May I ask you which area of the UK you live in, and which area has become so poisonous, refusing to carry on prescribing T3? This is all wrong of course. There must be many twisted narcissistic sadistic and extremely arrogant medical professionals to make such drastic decisions. They obviously are not suffering.
T3 was refused or removed almost everywhere basically after the extortionate 6,000% price hike. It is now more than 80% cheaper than it was at its height for 20mcg tablets. The December drug tariff is due due out very soon, and we hope it may reduce slightly again.
Let’s hope so… Thank you. I really fail to understand those ‘medical professionals ‘ who appear enjoying ruining peoples’ lives… in order to satisfy their huge egos via their totally bias and useless research papers. Perhaps they get an undisclosed bonus from Big Pharma, there is so much corruption everywhere. Who can we trust? If only we had more enlightened researchers like Diogenes and his positive colleagues.
Whilst I was looking at some statistics yesterday I saw that thyroid doctors are apparently at the bottom of the heap for PAY. Apparently less pay than GPs. Maybe this is why they lord their power over GPs, making it so even they can’t help patients. Watching the behaviour of some of these incredibly small minded doctors at work, I would be unsurprised that these petty jealousies are also in play. Again no wish to paint them all the same. Just saying.
Interesting, However, GPs are paid too much… for what they do. Lucky to see one face to Face and no home visits even for the most vulnerable people.
He may not stop prescribing as the cost of T3 has now dropped. Also as he knows you've responded well to T3 he may be willing to continue prescribing.

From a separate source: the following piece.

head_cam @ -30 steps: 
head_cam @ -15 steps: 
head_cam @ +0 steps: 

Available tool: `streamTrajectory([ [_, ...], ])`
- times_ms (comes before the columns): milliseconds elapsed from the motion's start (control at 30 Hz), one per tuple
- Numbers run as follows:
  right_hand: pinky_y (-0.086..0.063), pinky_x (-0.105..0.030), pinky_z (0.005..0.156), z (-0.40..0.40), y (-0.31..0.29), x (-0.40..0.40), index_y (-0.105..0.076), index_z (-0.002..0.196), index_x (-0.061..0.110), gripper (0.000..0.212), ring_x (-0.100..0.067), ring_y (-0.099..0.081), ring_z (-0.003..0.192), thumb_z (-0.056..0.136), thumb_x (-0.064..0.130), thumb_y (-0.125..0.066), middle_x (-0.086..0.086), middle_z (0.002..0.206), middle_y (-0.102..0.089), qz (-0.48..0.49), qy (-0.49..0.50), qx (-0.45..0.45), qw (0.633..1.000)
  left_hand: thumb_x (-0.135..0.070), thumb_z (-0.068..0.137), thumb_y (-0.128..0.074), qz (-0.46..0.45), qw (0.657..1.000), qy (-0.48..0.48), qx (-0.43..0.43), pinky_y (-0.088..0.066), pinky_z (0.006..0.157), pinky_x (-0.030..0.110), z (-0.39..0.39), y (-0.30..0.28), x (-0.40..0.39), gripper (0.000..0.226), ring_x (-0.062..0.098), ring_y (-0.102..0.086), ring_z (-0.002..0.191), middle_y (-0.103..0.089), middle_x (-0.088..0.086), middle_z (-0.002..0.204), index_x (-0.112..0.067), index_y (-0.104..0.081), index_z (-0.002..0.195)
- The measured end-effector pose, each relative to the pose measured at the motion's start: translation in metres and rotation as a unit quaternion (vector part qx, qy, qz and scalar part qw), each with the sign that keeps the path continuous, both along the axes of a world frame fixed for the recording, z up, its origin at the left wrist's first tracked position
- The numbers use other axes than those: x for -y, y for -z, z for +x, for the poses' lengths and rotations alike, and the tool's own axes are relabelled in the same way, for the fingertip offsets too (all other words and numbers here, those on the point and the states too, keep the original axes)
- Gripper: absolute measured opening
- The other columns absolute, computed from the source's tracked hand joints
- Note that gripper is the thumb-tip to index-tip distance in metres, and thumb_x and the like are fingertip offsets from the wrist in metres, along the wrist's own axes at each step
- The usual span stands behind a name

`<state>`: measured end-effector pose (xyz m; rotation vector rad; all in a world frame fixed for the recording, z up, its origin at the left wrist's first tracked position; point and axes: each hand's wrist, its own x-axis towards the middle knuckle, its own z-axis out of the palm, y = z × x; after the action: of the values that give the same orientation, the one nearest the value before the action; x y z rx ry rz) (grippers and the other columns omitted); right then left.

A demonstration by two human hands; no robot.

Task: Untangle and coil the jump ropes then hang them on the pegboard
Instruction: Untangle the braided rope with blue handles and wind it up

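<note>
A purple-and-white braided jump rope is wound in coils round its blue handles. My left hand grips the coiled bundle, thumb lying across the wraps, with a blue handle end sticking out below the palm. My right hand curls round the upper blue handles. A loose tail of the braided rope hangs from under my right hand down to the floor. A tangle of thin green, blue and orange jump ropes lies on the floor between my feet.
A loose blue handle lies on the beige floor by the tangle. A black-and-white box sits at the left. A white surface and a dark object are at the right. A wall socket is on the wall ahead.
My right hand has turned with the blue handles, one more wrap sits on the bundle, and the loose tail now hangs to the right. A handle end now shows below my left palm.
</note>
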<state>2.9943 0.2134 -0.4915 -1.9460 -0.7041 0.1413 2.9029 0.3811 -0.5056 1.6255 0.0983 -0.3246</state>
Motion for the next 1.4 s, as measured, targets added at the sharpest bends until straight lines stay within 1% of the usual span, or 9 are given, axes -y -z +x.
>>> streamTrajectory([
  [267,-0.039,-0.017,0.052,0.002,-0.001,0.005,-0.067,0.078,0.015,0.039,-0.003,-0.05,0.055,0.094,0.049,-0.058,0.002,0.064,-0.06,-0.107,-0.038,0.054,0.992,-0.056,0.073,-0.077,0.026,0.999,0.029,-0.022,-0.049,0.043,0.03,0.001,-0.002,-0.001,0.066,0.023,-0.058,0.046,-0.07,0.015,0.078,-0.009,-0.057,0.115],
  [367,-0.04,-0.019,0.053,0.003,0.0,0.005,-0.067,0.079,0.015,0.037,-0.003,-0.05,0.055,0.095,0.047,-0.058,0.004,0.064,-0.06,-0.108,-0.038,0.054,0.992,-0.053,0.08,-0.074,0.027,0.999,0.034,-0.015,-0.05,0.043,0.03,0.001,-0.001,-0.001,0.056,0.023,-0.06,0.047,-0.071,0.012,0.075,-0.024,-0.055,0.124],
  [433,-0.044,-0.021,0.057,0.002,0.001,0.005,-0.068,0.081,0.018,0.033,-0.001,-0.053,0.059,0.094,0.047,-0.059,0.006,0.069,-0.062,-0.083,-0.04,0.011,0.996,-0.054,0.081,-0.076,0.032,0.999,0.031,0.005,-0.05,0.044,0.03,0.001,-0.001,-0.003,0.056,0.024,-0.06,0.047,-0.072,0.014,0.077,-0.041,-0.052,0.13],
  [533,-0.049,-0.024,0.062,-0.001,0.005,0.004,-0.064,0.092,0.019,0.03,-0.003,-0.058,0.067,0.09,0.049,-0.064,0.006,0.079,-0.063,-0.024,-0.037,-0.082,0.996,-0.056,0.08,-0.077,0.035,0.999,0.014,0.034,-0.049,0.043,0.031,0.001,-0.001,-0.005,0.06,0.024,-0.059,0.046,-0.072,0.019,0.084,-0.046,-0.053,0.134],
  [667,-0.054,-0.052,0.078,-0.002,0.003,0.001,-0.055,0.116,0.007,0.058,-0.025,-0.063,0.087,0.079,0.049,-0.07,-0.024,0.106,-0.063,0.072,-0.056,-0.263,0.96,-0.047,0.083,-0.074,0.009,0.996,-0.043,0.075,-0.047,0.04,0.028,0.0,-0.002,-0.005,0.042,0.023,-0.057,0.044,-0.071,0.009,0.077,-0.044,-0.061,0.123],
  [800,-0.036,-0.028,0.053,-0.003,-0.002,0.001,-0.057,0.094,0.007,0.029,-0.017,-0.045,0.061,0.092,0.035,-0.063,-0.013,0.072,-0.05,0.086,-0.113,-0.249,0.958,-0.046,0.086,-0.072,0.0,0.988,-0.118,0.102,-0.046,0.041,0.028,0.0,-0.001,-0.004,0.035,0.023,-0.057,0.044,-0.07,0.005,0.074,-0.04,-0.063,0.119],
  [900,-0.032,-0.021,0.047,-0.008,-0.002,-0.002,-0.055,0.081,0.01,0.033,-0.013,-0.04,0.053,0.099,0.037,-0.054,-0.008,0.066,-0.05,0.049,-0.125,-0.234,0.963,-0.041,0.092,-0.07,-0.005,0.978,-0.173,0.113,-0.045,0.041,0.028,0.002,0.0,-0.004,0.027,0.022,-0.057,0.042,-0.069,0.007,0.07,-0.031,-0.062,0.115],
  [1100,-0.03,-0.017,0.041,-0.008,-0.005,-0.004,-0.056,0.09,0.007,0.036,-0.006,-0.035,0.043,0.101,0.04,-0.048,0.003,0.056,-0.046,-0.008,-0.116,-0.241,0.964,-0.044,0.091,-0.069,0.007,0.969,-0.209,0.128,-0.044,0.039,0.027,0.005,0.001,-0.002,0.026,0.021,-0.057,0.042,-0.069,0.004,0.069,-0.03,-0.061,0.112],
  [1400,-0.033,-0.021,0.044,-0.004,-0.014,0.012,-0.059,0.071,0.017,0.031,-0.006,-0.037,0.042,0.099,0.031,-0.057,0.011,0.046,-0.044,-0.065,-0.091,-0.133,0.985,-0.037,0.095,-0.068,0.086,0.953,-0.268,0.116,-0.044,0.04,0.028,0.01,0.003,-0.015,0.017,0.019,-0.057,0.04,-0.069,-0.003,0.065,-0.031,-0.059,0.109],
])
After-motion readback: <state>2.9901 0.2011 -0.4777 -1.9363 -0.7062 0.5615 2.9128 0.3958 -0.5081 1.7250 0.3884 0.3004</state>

Why can some countries produce T3 around a little more than a couple of euros but some in UK are extortionate?
Let’s hope so… but he certainly was asking more questions than before with regards to improvement. I felt like he really had to prove it was helping me… Also my TSH is very very low… below the acceptable range… Hé requested an ECG from my GP, with special attention to sinus function. I haven’t heard anything yet so assume it’s ok but will ask my GP.
It’s certainly a worrying situation for us all who use T3 either in monotherapy or in combination therapy, and those who desperately need it. Big Pharma are so greedy and rule the medical world it seems.
Was this Part One or Two Of the Thyroid Trust interview? I have tried to find Part Two but to no avail. It was supposed to be aired months ago. I was wondering after the abysmal (but enlightening) Part One, he had pulled Part Two. Maybe some sane person managed to get him to change his mind as a bit of PR advice.
It was on a different webinar, not a Thyroid Trust one
Oh. Same old, same old then!
Exactly so. He/they seem to be on a mission at the moment
Pearce can show all the useless trials he likes! the stark facts mean that all these trials swamped out the minority of users who would benefit from T3, so that the majority who weren't bothered dictated the outcome. I simply cannot get into Pearce's mental "skin" to find how he can think as he does, based on the poor evidence.
It is probably more likely that the charlatans are the 'supposed to be knowledgeable' who insist that neither NDTs, nor T3 enables a hypo patient to recover their health and be symptom-free.
I feel my health is normal - have no ups/down - unless there is something different about my liothyronine and, so far that has not happened.